● **Problem requirements**:
Please restate the data that follows word for word, with the pictures left out.

● ● ● ● ● ● ●

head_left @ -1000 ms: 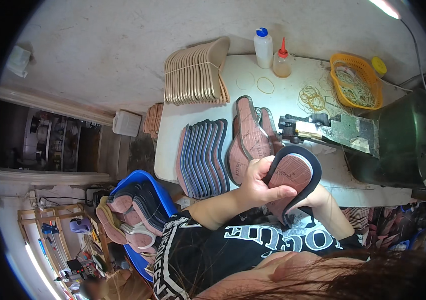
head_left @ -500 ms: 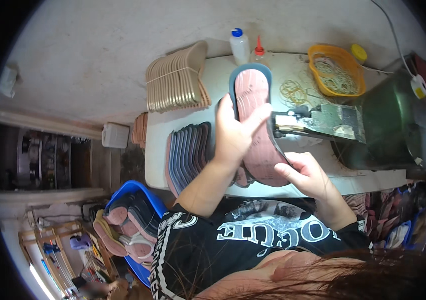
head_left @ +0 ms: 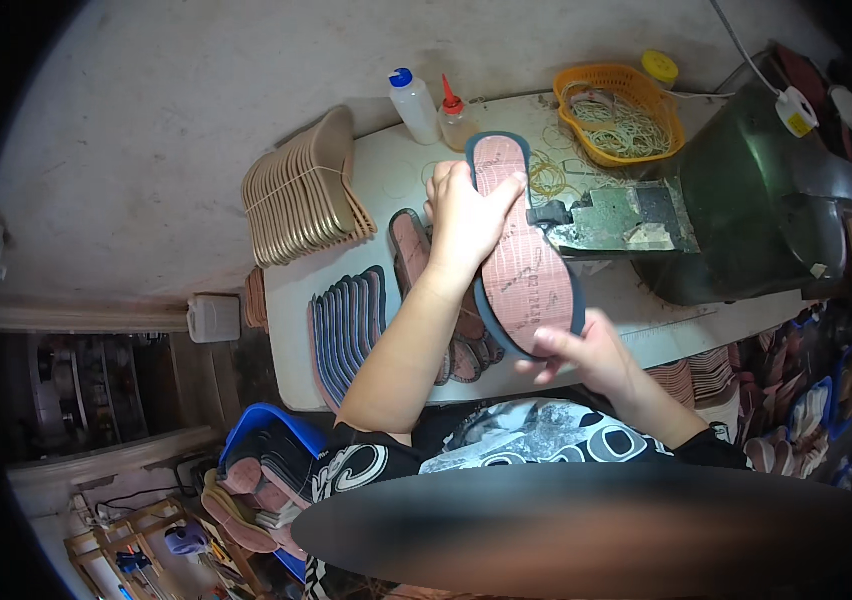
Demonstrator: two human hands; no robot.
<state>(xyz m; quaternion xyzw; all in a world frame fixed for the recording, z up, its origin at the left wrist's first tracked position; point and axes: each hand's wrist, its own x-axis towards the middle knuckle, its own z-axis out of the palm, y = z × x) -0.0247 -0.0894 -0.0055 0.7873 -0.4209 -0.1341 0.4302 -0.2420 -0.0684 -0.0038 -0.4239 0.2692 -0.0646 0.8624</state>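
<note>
A shoe insole [head_left: 531, 270], with a pink printed underside and a dark blue-grey rim, is held above the white table [head_left: 326, 240]. My left hand [head_left: 471, 215] is closed round its narrow far end, the thumb lying across the pink face. At the wide near end, my right hand [head_left: 591, 358] grips the edge, its thumb on top and some fingers underneath. Just beyond the insole's right edge is the arm of a green machine [head_left: 611, 220]. Beside my left forearm stands a row of dark insoles [head_left: 349, 330]. More pink-faced insoles [head_left: 409, 245] lie partly hidden behind that forearm.
A banded stack of beige insoles [head_left: 296, 195] stands at the back left. Along the back are a blue-capped bottle [head_left: 414, 108], a red-tipped bottle [head_left: 457, 125] and an orange basket [head_left: 621, 150] of rubber bands. A blue bin [head_left: 271, 425] of insoles is at lower left.
The insole has tilted to show its pink face and wide end more fully. My right hand has moved onto its near end. The view has shifted, revealing more insoles behind my left forearm.
</note>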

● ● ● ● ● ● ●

● **Result**:
head_left @ -1000 ms: 
head_left @ -500 ms: 
head_left @ +0 ms: 
Demonstrator: two human hands; no robot.
<state>(xyz m; quaternion xyzw; all in a world frame fixed for the recording, z up, its origin at the left wrist's first tracked position; point and axes: each hand's wrist, its own x-axis towards the middle knuckle, its own z-axis out of the palm, y = z × x) -0.0247 -0.0894 -0.0055 0.7873 -0.4209 -0.1341 0.4302 -0.2420 -0.0684 -0.0038 -0.4239 0.2692 -0.0646 0.8624</state>
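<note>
A shoe insole [head_left: 531, 270], with a pink printed underside and a dark blue-grey rim, is held above the white table [head_left: 326, 240]. My left hand [head_left: 471, 215] is closed round its narrow far end, the thumb lying across the pink face. At the wide near end, my right hand [head_left: 591, 358] grips the edge, its thumb on top and some fingers underneath. Just beyond the insole's right edge is the arm of a green machine [head_left: 611, 220]. Beside my left forearm stands a row of dark insoles [head_left: 349, 330]. More pink-faced insoles [head_left: 409, 245] lie partly hidden behind that forearm.
A banded stack of beige insoles [head_left: 296, 195] stands at the back left. Along the back are a blue-capped bottle [head_left: 414, 108], a red-tipped bottle [head_left: 457, 125] and an orange basket [head_left: 621, 150] of rubber bands. A blue bin [head_left: 271, 425] of insoles is at lower left.
The insole has tilted to show its pink face and wide end more fully. My right hand has moved onto its near end. The view has shifted, revealing more insoles behind my left forearm.
</note>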

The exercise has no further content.